▸ TASK TO COMPLETE
Where the line with "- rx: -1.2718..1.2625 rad" appears below, start writing out lines exactly, and finish with the line with "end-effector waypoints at", which is included; write out nothing else.

▸ SOURCE RECORDS
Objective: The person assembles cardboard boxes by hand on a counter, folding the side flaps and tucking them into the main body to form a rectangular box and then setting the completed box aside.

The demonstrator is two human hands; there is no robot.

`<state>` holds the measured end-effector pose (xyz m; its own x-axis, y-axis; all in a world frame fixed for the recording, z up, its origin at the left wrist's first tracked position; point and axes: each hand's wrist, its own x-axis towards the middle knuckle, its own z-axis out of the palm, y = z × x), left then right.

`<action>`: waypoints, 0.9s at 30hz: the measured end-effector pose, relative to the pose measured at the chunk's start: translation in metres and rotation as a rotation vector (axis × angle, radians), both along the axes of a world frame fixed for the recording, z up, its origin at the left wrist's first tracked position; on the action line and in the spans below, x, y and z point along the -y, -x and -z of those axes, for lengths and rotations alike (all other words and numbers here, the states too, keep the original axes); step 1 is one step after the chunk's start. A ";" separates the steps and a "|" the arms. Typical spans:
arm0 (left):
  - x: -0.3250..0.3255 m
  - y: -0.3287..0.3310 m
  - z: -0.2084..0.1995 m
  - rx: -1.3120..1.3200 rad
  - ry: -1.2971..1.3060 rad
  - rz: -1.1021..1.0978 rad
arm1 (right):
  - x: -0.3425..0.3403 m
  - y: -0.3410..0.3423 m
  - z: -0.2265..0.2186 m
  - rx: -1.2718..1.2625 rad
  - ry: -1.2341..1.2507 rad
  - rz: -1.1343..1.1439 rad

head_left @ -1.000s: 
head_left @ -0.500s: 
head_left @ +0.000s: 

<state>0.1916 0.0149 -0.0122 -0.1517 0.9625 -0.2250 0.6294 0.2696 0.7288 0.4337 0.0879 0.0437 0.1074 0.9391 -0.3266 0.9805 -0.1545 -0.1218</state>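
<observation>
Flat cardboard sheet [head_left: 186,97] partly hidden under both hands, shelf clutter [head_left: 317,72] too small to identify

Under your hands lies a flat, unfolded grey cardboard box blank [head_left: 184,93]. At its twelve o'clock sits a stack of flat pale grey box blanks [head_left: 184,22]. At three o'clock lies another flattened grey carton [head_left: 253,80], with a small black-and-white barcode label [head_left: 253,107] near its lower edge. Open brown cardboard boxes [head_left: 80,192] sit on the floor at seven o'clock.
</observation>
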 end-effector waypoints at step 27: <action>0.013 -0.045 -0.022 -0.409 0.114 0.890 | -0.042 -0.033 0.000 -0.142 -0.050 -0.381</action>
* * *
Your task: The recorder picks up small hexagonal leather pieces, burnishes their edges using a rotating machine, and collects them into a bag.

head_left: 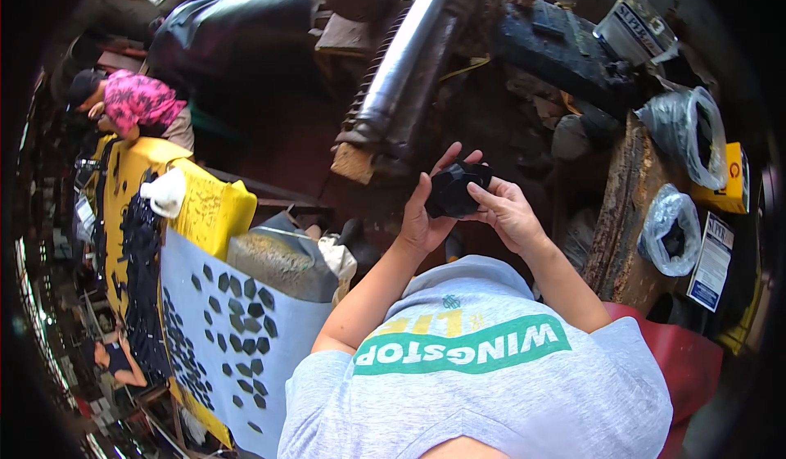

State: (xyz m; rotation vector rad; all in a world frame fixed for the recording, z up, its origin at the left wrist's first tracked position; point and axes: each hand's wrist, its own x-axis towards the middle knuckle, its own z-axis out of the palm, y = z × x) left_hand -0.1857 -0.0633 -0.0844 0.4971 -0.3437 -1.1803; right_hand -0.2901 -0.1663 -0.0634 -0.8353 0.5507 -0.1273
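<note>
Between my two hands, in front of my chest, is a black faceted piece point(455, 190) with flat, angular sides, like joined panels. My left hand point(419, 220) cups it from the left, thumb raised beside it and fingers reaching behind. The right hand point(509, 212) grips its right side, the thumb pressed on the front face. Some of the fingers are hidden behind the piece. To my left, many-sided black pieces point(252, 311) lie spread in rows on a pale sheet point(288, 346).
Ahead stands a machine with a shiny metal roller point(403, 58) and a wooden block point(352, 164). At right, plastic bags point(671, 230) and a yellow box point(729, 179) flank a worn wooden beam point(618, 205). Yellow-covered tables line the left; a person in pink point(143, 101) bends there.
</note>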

▸ PROBLEM SOLUTION
  - rx: -1.2718..1.2625 rad
  - ry: -1.2341..1.2507 rad
  - rz: -1.1343..1.1439 rad

head_left @ -1.000s: 
head_left @ -0.500s: 
head_left @ +0.000s: 

<state>0.1916 0.0149 -0.0122 -0.1517 0.9625 -0.2250 0.6294 0.2696 0.7288 0.4337 0.0879 0.0437 0.1074 0.9391 -0.3266 0.9805 -0.1545 -0.1218</state>
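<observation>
Flat cardboard sheet [head_left: 186,97] partly hidden under both hands, shelf clutter [head_left: 317,72] too small to identify

Under your hands lies a flat, unfolded grey cardboard box blank [head_left: 184,93]. At its twelve o'clock sits a stack of flat pale grey box blanks [head_left: 184,22]. At three o'clock lies another flattened grey carton [head_left: 253,80], with a small black-and-white barcode label [head_left: 253,107] near its lower edge. Open brown cardboard boxes [head_left: 80,192] sit on the floor at seven o'clock.
</observation>
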 end-effector waypoints at step 27: <action>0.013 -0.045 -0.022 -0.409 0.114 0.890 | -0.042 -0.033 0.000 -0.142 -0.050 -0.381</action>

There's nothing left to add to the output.